- [To do] Each line of the entries below that includes "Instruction" belongs in your answer.

- [Collected data entries]
════════════════════
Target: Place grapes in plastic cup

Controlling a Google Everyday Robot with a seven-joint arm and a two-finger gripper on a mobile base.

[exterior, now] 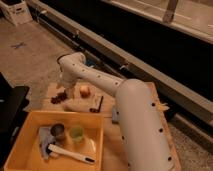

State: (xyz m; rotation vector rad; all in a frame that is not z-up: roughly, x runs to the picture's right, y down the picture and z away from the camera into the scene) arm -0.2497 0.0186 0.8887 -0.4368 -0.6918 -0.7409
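One white arm reaches across the worktop (107,146) to its far left corner. There the end effector (62,91) hangs released, jaws spread, just above the grapes (58,97), which lie near the left edge. An apple (85,90) sits close on their right. The plastic cup (76,133) stands inside the yellow bin (20,131), beside a dark cup (58,131). Bare concrete floor (30,55) lies open to the left.
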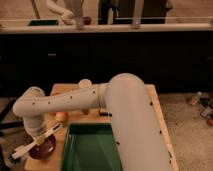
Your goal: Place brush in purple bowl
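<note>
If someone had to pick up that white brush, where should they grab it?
Probably the slim straight handle near its middle, coming from above. The brush lies slanted across the purple bowl, ends overhanging, so the handle is free underneath. The gripper sits right over that spot.

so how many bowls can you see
1: the purple bowl at the table's front left, under the gripper, brush lying across it. The arm may hide others.
</note>
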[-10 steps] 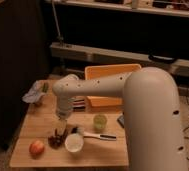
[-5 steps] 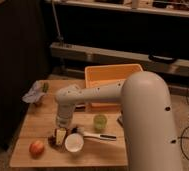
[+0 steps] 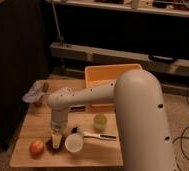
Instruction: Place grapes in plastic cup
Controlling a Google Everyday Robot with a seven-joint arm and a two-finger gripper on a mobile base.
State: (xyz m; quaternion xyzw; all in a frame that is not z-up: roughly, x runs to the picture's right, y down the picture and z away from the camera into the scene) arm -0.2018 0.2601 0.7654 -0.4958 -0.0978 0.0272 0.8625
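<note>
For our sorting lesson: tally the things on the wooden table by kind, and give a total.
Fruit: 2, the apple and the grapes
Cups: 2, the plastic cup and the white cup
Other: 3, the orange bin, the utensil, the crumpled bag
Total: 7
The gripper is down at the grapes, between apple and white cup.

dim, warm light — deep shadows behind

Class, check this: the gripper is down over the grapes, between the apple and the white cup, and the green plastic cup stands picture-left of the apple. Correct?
Not quite. The camera view shows the green plastic cup picture-right of the apple, behind the white cup. The rest holds: the gripper is down over the grapes, between apple and white cup.
</note>
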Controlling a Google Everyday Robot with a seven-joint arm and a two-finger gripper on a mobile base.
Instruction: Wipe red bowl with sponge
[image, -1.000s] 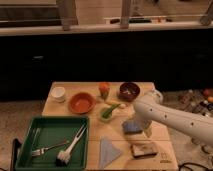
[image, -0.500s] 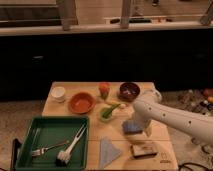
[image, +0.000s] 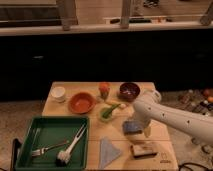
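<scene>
The red bowl (image: 81, 102) sits empty on the wooden table (image: 95, 127), left of centre. The sponge (image: 132, 127), a small blue pad with a pale edge, lies flat on the table right of centre. My white arm reaches in from the right and bends down over the table. My gripper (image: 146, 131) hangs at the sponge's right edge, close to the tabletop. I cannot tell whether it touches the sponge. The bowl is well to the left of the gripper.
A dark maroon bowl (image: 129, 91) stands at the back, just behind my arm. An orange object (image: 104, 88), a white cup (image: 59, 93) and a green item (image: 107, 112) are nearby. A green tray (image: 30, 150) holds a fork and brush. A grey-blue folded cloth (image: 107, 151) and tan block (image: 144, 149) lie in front.
</scene>
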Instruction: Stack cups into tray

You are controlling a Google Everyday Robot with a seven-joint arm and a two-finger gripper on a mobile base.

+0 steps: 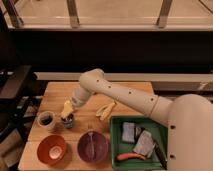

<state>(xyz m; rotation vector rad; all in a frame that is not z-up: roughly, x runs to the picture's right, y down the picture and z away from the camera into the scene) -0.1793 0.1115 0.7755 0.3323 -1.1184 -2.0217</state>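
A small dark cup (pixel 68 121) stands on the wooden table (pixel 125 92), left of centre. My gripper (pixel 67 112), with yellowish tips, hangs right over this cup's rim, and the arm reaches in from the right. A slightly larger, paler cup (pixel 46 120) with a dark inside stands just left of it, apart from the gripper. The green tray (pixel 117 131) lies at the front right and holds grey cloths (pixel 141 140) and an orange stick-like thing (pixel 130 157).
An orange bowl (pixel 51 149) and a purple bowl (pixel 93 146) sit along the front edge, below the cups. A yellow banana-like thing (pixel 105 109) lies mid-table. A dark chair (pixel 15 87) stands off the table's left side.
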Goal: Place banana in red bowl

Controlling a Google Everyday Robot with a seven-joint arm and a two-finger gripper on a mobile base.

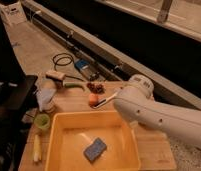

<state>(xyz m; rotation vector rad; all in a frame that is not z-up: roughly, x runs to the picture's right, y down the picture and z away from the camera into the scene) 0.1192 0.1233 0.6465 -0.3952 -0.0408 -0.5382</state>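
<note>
At the left edge of the wooden table, just beside the yellow tub, we see the banana lying flat, well apart from the white arm. The red bowl does not show; it may sit hidden beneath that arm, which reaches across the table's right side. We find no gripper in view, so we cannot tell its state or whether it holds anything. We judge the task barely begun: grasping, carrying and placing all remain.
</note>
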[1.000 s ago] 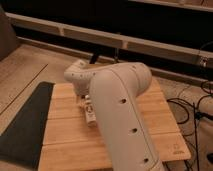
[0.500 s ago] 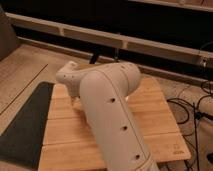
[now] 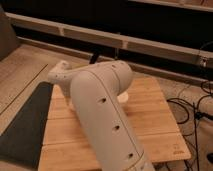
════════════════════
- [Answer box]
Instruction: Place grapes in plastic cup
Instruction: Wipe red bowl with sponge
Instruction: Stack cups into tray

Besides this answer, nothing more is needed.